▶ [HOW TO COMPLETE THIS TASK] Everything in the data that follows should be given again verbatim, except the images.

☆ ☆ ☆

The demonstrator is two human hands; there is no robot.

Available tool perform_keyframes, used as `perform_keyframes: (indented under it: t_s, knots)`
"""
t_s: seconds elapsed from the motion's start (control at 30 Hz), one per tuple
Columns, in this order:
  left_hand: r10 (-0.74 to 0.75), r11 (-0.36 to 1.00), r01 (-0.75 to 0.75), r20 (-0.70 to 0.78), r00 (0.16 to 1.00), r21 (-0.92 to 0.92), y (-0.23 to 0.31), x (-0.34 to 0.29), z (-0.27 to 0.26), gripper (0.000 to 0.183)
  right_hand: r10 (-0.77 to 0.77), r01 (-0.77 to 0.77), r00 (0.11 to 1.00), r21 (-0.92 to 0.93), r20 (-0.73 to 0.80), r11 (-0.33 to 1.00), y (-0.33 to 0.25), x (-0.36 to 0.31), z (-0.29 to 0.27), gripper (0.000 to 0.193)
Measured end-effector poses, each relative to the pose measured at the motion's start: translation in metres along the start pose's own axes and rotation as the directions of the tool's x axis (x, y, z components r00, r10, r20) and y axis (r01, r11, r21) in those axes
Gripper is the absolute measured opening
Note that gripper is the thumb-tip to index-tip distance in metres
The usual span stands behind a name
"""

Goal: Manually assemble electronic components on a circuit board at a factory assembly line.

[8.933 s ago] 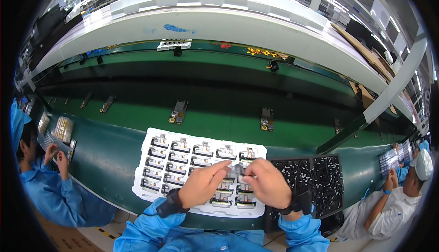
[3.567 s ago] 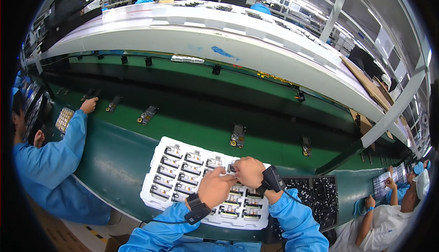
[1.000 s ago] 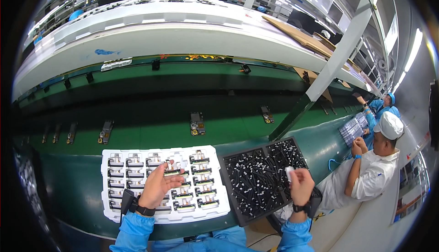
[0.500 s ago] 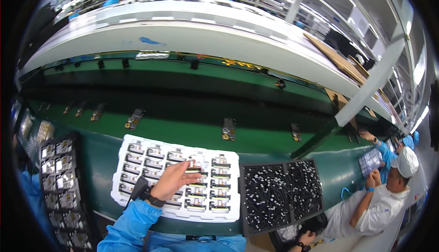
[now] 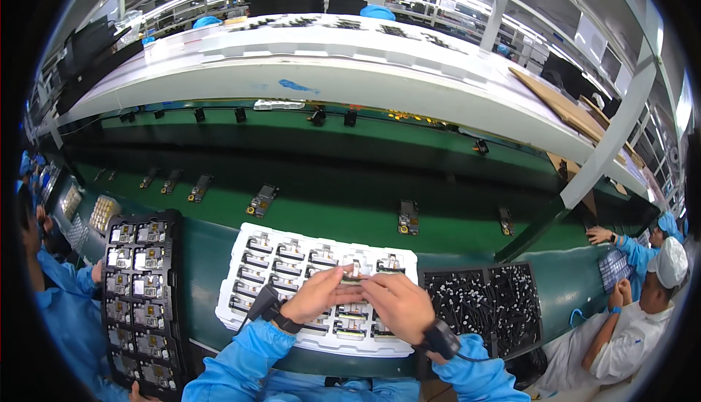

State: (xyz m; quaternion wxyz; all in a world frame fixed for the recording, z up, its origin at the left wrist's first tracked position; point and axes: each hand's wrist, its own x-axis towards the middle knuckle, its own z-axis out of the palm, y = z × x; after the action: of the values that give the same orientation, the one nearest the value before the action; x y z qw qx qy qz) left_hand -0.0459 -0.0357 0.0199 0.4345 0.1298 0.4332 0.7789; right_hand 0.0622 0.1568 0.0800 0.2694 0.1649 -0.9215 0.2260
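Over a white plastic tray (image 5: 232, 285) filled with rows of small metal-and-black electronic parts, my two hands meet. My left hand (image 5: 319, 301), palm turned up, grips a small strip-like electronic part (image 5: 352, 278) by its fingertips. From the right, my right hand (image 5: 400, 305) pinches at the same part, its fingertips touching those of the left. Fingers cover most of the part, so its exact kind cannot be made out. Both wrists wear dark bands with black box-shaped devices.
Right of the white tray sits a black divided bin (image 5: 482, 307) of small black pieces. A black tray (image 5: 146, 300) of circuit boards stands left. Phone-like boards (image 5: 409, 217) lie along the green belt (image 5: 343, 219). Co-workers sit at both sides; a slanted post (image 5: 577, 190) rises right.
My right hand has come from beside the black bin at the lower right to my left hand and the small part. The view has turned left, shifting the scene rightward.
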Motion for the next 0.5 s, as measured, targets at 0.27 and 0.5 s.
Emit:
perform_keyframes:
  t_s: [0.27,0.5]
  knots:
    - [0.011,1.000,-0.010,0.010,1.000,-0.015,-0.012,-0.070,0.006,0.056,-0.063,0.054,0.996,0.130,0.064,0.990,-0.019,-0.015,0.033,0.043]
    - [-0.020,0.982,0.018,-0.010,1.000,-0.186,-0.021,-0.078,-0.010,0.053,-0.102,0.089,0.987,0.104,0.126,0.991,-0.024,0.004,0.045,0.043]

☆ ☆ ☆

▶ [REPLY]
The demonstrator is two human hands; there is no robot.

Available tool perform_keyframes, used as `perform_keyframes: (indented under it: t_s, knots)`
"""
t_s: seconds elapsed from the motion's start (control at 30 Hz), one per tuple
Columns, in this order:
  left_hand: r10 (-0.74 to 0.75), r11 (-0.36 to 1.00), r01 (-0.75 to 0.75), r20 (-0.70 to 0.78), r00 (0.16 to 1.00), r21 (-0.92 to 0.92), y (-0.23 to 0.31), x (-0.34 to 0.29), z (-0.27 to 0.26), gripper (0.000 to 0.183)
  right_hand: r10 (-0.77 to 0.77), r01 (-0.77 to 0.77), r00 (0.11 to 1.00), r21 (-0.92 to 0.93), r20 (-0.73 to 0.80), r11 (-0.33 to 1.00), y (-0.33 to 0.25), x (-0.36 to 0.31), z (-0.29 to 0.27), gripper (0.000 to 0.193)
Measured end-effector poses, each relative to the pose measured at the motion's start: translation in metres along the start pose's own axes and rotation as the directions of the tool's x axis (x, y, z components r00, r10, r20) and y axis (r01, r11, r21) in those axes
Gripper is the absolute measured opening
Note that gripper is the thumb-tip to index-tip distance in metres
The usual span stands behind a name
"""

Goal: Manually assemble electronic components on a circuit board at a factory assembly line.

[8.933 s ago] 
[3.567 s ago] 
[1.000 s ago] 
[0.500 s ago] 
[now] 

State: (xyz m; quaternion wxyz; all in a world frame fixed for the recording, z up, its origin at the left wrist's first tracked position; point and axes: each hand's wrist, its own x-axis towards the middle knuckle, its own z-axis out of the palm, y = z × x; after the action: of the values that give the same orientation, the one nearest the value before the action; x y z qw qx qy qz) left_hand -0.0459 -0.0357 0.0199 0.4345 0.1298 0.4332 0.7789; right_hand 0.0622 0.1568 0.0800 0.2694 0.1649 -0.9215 0.2260
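Over a white plastic tray (image 5: 232, 285) filled with rows of small metal-and-black electronic parts, my two hands meet. My left hand (image 5: 319, 301), palm turned up, grips a small strip-like electronic part (image 5: 352, 278) by its fingertips. From the right, my right hand (image 5: 400, 305) pinches at the same part, its fingertips touching those of the left. Fingers cover most of the part, so its exact kind cannot be made out. Both wrists wear dark bands with black box-shaped devices.
Right of the white tray sits a black divided bin (image 5: 482, 307) of small black pieces. A black tray (image 5: 146, 300) of circuit boards stands left. Phone-like boards (image 5: 409, 217) lie along the green belt (image 5: 343, 219). Co-workers sit at both sides; a slanted post (image 5: 577, 190) rises right.
My right hand has come from beside the black bin at the lower right to my left hand and the small part. The view has turned left, shifting the scene rightward.
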Motion for the next 0.5 s, as measured, targets at 0.27 and 0.5 s.
Emit:
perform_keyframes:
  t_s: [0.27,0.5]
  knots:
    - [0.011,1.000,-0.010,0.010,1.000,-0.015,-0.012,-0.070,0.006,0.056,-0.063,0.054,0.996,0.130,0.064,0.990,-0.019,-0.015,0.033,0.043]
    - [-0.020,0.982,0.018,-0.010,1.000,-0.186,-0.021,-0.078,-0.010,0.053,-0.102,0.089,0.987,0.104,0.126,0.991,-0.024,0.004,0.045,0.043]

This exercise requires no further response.